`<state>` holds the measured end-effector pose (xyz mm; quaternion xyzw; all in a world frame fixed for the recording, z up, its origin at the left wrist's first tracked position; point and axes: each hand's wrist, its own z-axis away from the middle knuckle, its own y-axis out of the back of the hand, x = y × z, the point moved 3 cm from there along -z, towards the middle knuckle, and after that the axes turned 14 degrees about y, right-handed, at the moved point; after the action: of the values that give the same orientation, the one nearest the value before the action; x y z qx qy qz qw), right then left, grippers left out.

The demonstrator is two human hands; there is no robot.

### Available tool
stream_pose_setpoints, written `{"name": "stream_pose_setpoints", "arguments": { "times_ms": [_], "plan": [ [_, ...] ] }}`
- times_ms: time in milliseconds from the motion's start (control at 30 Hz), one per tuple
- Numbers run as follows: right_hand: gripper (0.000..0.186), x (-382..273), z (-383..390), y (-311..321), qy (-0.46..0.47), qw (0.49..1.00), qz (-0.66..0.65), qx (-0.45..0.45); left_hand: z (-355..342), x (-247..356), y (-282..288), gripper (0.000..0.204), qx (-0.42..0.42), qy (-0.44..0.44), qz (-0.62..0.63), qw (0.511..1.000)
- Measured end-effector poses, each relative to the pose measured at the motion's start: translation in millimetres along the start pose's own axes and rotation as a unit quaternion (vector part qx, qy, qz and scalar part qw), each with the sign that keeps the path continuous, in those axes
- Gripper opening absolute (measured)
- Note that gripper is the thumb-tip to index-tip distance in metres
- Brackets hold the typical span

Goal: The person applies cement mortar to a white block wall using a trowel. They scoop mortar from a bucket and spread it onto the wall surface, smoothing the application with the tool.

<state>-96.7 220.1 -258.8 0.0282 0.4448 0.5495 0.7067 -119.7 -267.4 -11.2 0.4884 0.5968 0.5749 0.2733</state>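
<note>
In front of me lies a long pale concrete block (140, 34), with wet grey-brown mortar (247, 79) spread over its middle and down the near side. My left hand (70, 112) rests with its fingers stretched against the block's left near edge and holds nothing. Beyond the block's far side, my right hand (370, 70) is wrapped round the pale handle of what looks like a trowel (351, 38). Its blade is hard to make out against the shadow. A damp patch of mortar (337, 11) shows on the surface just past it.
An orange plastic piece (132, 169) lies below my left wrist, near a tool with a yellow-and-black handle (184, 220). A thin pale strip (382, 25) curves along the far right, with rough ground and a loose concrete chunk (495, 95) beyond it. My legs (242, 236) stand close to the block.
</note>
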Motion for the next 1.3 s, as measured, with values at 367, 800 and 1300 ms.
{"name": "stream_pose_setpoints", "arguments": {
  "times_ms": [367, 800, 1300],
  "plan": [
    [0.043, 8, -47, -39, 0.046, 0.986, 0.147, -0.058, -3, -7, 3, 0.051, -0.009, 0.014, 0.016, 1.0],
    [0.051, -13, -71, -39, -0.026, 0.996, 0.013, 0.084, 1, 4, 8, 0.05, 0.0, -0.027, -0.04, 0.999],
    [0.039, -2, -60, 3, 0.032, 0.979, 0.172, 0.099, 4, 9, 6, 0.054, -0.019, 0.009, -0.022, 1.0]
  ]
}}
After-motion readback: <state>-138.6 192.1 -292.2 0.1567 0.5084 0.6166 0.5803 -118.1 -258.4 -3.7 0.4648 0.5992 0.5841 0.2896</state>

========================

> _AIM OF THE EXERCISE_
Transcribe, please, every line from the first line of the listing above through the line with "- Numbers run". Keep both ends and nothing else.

> _PROBLEM SOLUTION_
`<state>` holds the measured end-effector pose (xyz mm; quaternion xyzw; all in a world frame fixed for the recording, z up, its origin at the left wrist's first tracked position; point and axes: each hand's wrist, its own z-axis away from the middle knuckle, its own y-axis out of the back of the hand, x = y × z, the point moved 3 cm from there along -z, towards the middle knuckle, and after that the axes turned 14 degrees about y, right-handed, at the moved point; after the action: of the values that give the same orientation, the one nearest the value before the action; x y z qx qy qz qw), right then left, grippers left out.

The demonstrator is two human hands; there is no robot.

### Available tool
stream_pose_setpoints, written `{"name": "stream_pose_setpoints", "arguments": { "times_ms": [_], "plan": [ [_, ...] ] }}`
- times_ms: time in milliseconds from the motion's start (control at 30 Hz), one per tuple
- Numbers run as follows: right_hand: gripper (0.000..0.186), x (-382..273), z (-383..390), y (-311..321), qy (-0.46..0.47), qw (0.49..1.00), qz (-0.66..0.65), qx (-0.45..0.45); left_hand: z (-355..342), x (-247..356), y (-282..288), gripper (0.000..0.204), qx (-0.42..0.42), qy (-0.44..0.44), qz (-0.62..0.63), qw (0.511..1.000)

The given output is complete.